You are aware, alert, and participating in many more realities than you know as your soul expresses itself through you. That consciousness of your usual daylight hours, the ego consciousness, rises up like a flower from the ground of the 'underneath, " the unconscious bed of your own reality. Though you are not aware of it, this ego itself emerges, then falls back again into the unconscious, from which another ego then rises as a new bloom from the springtime earth.

(10:27.) You do not have the same ego now that you had five years ago, but you are not aware of the change. Ego rises out of what you are, in other words. It is a part of the action of your being and consciousness, but as the eye cannot see its own shifting colors and expressions, as it is not aware that it lives and dies constantly as its atomic structure changes, so you are not aware that the ego continually changes, dies, and is reborn.

Physically the structure of a cell retains its identity, even while the matter that composes it is continually altered. The cell rebuilds itself in line with its own pattern of identity, yet is always a part of emerging action, alive and responding even in the midst of its own multitudinous deaths.

So psychological structures form to which various names are given. The names are meaningless, but the structures behind them are not. Such psychological structures also retain their identity, their pattern of uniqueness, even while they change constantly, die and are reborn.

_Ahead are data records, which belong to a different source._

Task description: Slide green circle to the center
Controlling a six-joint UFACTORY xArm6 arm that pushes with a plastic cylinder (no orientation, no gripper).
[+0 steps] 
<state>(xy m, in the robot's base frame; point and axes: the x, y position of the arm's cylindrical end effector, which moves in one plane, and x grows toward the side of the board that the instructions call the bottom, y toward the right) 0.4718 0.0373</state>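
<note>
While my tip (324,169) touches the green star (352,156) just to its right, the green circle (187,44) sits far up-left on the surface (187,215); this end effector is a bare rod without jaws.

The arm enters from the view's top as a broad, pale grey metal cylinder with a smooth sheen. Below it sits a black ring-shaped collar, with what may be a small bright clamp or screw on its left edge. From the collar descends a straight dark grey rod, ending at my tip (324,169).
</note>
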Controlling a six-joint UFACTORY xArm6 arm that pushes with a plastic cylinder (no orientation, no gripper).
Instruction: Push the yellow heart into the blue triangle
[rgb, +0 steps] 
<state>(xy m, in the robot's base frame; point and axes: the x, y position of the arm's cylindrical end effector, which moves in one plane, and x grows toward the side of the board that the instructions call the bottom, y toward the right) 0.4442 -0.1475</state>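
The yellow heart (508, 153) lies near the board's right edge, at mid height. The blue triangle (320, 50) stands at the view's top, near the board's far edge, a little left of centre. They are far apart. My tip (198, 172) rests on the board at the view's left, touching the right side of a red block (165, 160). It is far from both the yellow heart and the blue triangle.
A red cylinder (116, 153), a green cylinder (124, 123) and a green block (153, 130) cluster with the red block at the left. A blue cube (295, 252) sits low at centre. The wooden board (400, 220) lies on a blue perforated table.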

The eye rises out of the physical structure. The ego rises out of the structure of the psyche. It cannot see itself, as the eye cannot. Both look outward-in one case away from the physical body, and in the other case away from the inner psyche to the environment.

The creative body consciousness creates the eye. The creative inner psyche creates the ego. The body forms the eye in the splendid wisdom of its great unconscious knowing. The psyche brings forth the ego that perceives psychologically as the eye perceives physically. Both the eye and the ego are formations focused toward perception of exterior reality.

You may take your break.

(10:36 to 10:45.)

Now: This is not [book] dictation.

Ruburt was correct in the insight of a few moments earlier (during break) . In my book we will be going deeper into the nature of the unconscious and the psyche, bringing out some concepts that are of greatest value.

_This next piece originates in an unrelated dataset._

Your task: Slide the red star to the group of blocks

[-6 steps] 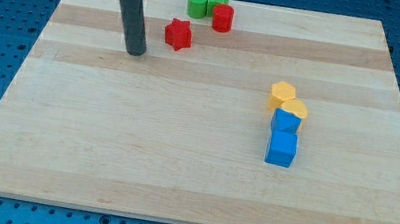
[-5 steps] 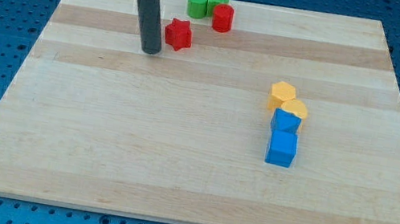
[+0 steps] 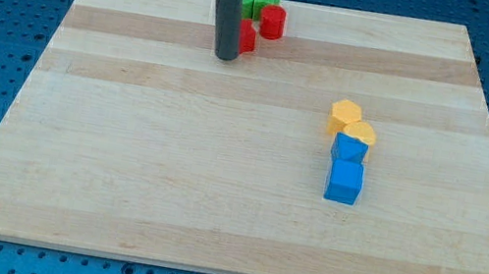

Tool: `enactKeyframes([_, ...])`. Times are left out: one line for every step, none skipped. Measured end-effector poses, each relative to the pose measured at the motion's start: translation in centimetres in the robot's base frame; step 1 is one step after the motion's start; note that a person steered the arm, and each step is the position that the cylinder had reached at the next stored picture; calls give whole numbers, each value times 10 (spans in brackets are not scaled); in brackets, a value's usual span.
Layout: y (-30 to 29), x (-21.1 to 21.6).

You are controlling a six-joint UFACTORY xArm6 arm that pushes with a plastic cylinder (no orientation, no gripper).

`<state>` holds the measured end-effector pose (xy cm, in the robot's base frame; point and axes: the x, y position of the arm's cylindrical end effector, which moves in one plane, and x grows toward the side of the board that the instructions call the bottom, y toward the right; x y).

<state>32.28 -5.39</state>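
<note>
My tip bears on the red star from its 8 o'clock side; no claw is fitted, so none can be reported. The star sits just short of the red cylinder and green blocks at the desk 12 o'clock edge. A short, slow push toward 2 o'clock should close it without scattering them

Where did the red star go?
The red star is near the view's top, a bit left of centre, half hidden behind my tip. It sits just below the green blocks and close beside the red cylinder.
</note>
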Motion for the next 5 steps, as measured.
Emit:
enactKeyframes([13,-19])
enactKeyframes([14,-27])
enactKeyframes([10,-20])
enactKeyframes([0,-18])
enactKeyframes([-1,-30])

Ruburt himself, unconsciously but also to some extent consciously, has been more intrigued with questions concerning consciousness and personality-the role of the ego consciousness, for example-since beginning his novel, Oversoul 7 (in late March, 1972) .

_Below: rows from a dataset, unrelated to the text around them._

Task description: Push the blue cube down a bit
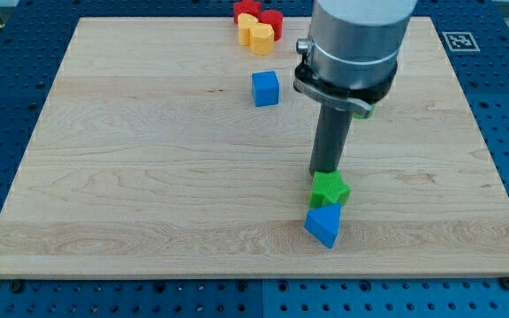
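The blue cube (265,88) sits on the wooden board (148,177) near the view's top centre. My tip (327,171) is well below and to the right of it, right at the top edge of a green star-shaped block (329,189). A blue triangular block (322,224) lies just below the green one, touching it. The arm's grey body (356,44) hangs over the board to the right of the blue cube.
A cluster of red blocks (259,14) and yellow blocks (256,34) lies at the board's top edge, just above the blue cube. A fiducial marker (459,41) is on the blue pegboard table beyond the board's top right corner.
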`<action>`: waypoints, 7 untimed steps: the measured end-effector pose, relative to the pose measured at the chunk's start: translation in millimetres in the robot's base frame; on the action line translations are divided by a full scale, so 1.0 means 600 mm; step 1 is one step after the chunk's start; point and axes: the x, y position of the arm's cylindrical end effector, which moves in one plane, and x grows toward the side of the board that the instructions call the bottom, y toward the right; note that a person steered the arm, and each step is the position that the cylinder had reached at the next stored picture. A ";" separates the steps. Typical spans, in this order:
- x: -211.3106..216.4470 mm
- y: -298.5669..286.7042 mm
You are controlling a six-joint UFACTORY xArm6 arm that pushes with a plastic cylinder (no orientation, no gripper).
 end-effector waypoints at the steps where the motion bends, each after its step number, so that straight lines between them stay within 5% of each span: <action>1: 0.024 0.000; 2: -0.003 -0.004; 4: -0.078 -0.177; 5: -0.154 -0.269; 7: -0.312 -0.275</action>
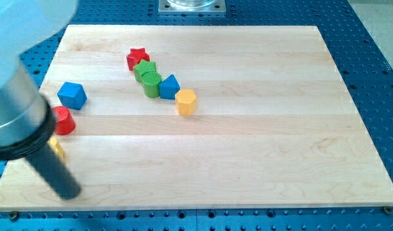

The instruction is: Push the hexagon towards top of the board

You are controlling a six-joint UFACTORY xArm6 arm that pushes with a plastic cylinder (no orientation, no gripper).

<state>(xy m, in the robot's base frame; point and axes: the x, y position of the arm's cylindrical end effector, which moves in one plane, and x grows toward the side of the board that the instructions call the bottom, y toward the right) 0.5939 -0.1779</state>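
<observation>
While my tip [66,190] is sitting at the view's bottom left — no jaws fitted — the yellow hexagon [186,101] is awaiting approach from below, untouched.

The arm enters from the view's upper left as a pale blur, narrowing to a grey collar and then the dark rod, which slants down toward the view's right. My tip [68,191] sits at the tabletop's [247,160] lower left corner.
</observation>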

Much is not as yet known. Your psychologists are not able to think in terms of a soul, and your religious leaders are not able, or refuse, to comprehend it psychologically even to its simplest degree. Metaphysics and psychology have not met, in other words.

Now: I am, as I have told you often myself, independent of Ruburt. As you know there are connections between us. He does not understand as yet the true nature of his own creativity. Few people do. There are always psychological reasons for all such phenomena-for any phenomena at all. In some respects of course Ruburt's children are his books. His psyche is enormously creative. Part of what I seem to be as I speak through him is as deeply and unconsciously a phenomenon as the birth of a child would be. In a different way so is Oversoul 7 as he thinks of it.

These are not physical children at the mercy of time and the elements, but eternal ones, more knowledgeable than the parent; gods springing from the human psyche, half-human, half-divine. And on this level the parent is astonished, delighted at the superior accomplishments of its children, the superiority of the offspring, and yet also jealous to some extent.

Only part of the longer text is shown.